*Goal of the exercise*
Reproduce, please, only the lines from the first line below to the line containing "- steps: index", inclusive.

*Provided data*

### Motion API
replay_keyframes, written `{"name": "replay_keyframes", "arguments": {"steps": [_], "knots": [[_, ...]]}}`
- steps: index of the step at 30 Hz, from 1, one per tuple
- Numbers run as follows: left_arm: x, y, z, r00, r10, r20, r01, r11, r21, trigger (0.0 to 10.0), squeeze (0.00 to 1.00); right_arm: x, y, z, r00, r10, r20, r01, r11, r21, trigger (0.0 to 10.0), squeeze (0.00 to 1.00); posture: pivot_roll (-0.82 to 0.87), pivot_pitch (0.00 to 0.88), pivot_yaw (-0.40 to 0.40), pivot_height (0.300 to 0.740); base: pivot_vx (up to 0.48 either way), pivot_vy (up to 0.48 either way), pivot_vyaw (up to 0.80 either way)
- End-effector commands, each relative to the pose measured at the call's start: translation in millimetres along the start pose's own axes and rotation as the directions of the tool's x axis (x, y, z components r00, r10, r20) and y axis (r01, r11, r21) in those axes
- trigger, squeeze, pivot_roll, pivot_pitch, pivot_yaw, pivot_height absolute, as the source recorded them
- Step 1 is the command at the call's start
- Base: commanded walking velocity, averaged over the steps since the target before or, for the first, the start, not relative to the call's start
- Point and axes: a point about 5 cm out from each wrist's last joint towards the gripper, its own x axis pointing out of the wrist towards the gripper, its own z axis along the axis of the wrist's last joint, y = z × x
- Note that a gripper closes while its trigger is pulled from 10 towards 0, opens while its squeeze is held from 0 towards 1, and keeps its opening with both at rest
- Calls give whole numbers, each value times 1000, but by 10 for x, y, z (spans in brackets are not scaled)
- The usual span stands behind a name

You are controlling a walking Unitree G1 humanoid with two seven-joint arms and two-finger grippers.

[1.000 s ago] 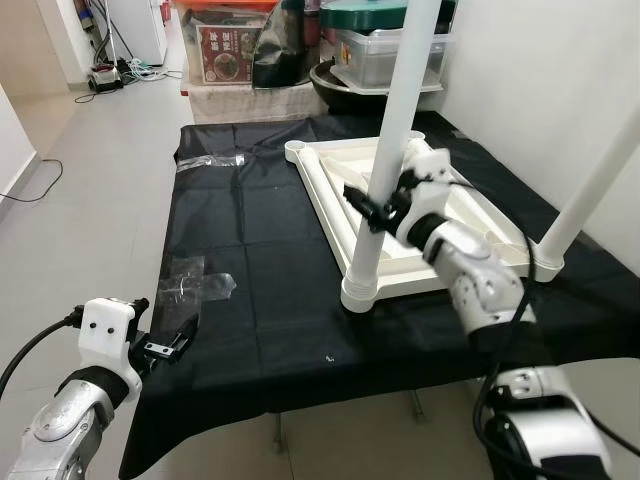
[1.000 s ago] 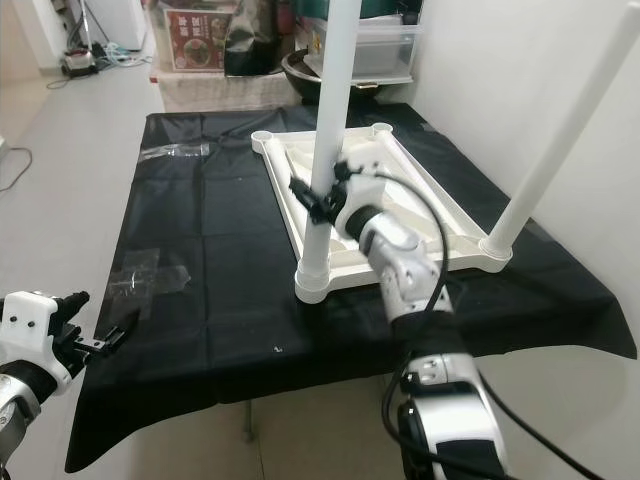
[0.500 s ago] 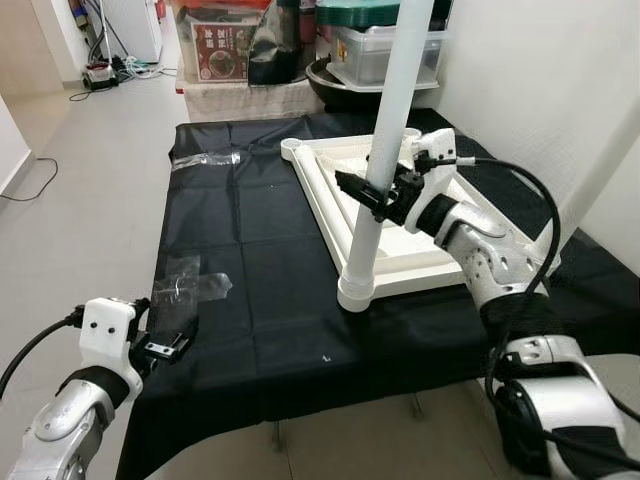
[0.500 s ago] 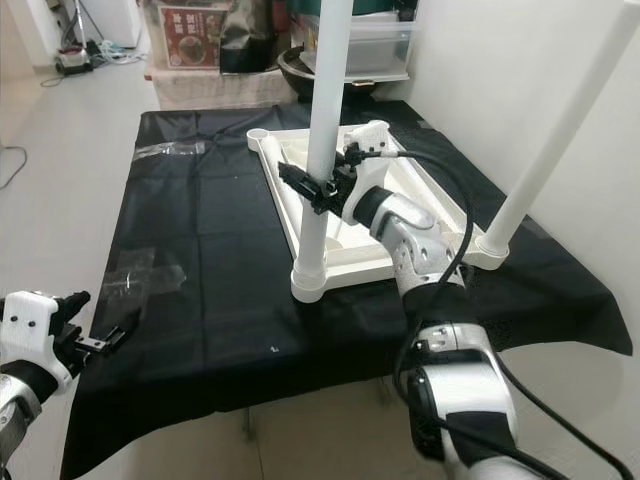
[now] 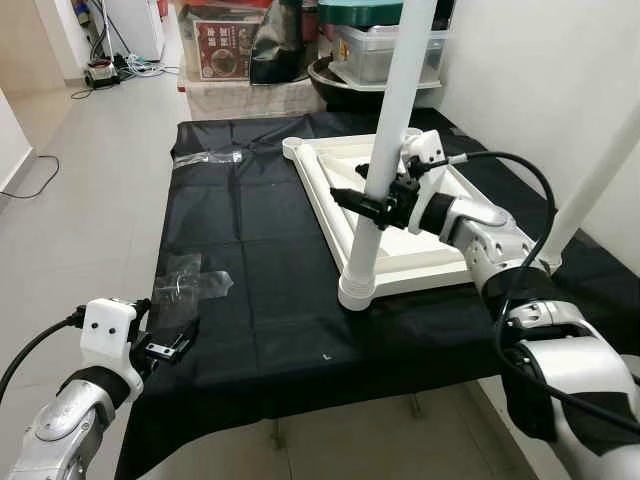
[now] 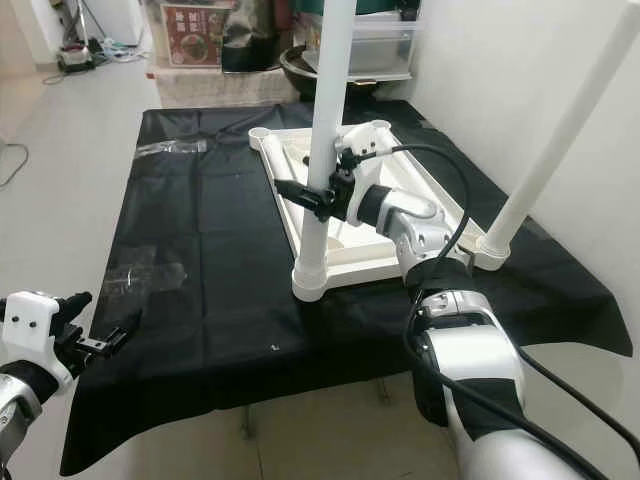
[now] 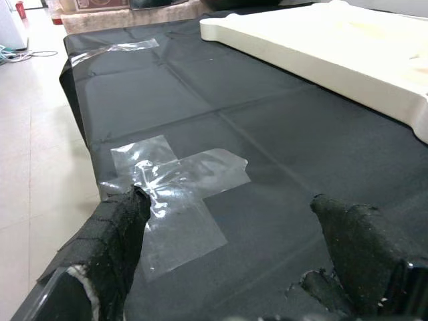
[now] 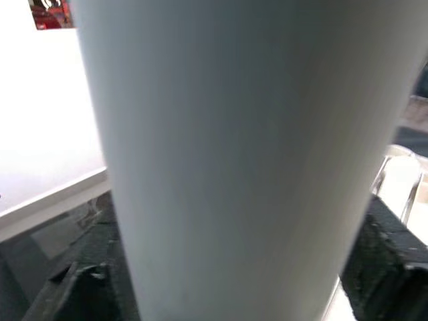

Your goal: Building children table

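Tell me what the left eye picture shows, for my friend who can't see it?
The robot's right gripper is shut on a tall white table leg standing in a corner of an upside-down white tabletop on a black cloth. Its left gripper hangs open at the cloth's near edge.

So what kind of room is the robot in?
Probably a spare or storage corner of a home: grey tiled floor, lidded clear plastic storage boxes stacked against the wall, and a black plastic sheet spread under the upside-down white children's table being built.
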Motion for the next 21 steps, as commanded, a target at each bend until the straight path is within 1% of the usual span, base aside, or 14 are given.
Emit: {"name": "replay_keyframes", "arguments": {"steps": [1,2,3,12,16,17,19,20,21], "knots": [[-12,-11,-11,1000,-12,-13,13,1000,21,10000,0,14,4,16,1000,20,-15,-21,999,-25,3804,0,114,0,-88,740,0,0,0],[-15,-13,-10,1000,-13,-13,13,1000,20,10000,0,15,10,0,999,30,-19,-30,999,-29,3804,0,116,0,-87,740,0,0,0],[-20,-15,-8,1000,-15,-13,15,1000,20,10000,0,15,13,-20,999,38,-24,-38,999,-31,0,0,118,0,-87,740,0,0,0],[-18,-19,-13,1000,-21,-16,21,1000,20,10000,0,12,-5,-58,999,21,-35,-22,999,-24,0,0,121,0,-88,740,0,0,0],[-22,-17,-14,1000,-20,-16,21,1000,20,10000,0,8,-31,-61,999,-14,-34,14,1000,-16,0,0,123,0,-91,740,0,0,0],[-34,-16,-12,1000,-18,-16,19,1000,20,10000,0,16,-89,-140,983,-173,-56,175,984,20,0,0,126,0,-96,740,0,0,0],[-34,-16,-12,1000,-18,-16,19,1000,20,10000,0,16,-89,-140,983,-173,-56,175,984,20,0,0,126,0,-96,740,0,0,0],[-39,-16,-12,1000,-17,-16,18,1000,20,10000,0,18,-104,-179,971,-230,-71,232,972,36,0,0,126,0,-96,740,0,0,0],[-43,-17,-10,1000,-15,-15,16,1000,20,10000,0,23,-115,-280,939,-330,-94,338,937,89,0,0,127,0,-98,740,0,0,0]]}}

*Written response*
### Motion API
replay_keyframes, written `{"name": "replay_keyframes", "arguments": {"steps": [_], "knots": [[_, ...]]}}`
- steps: index of the step at 30 Hz, from 1, one per tuple

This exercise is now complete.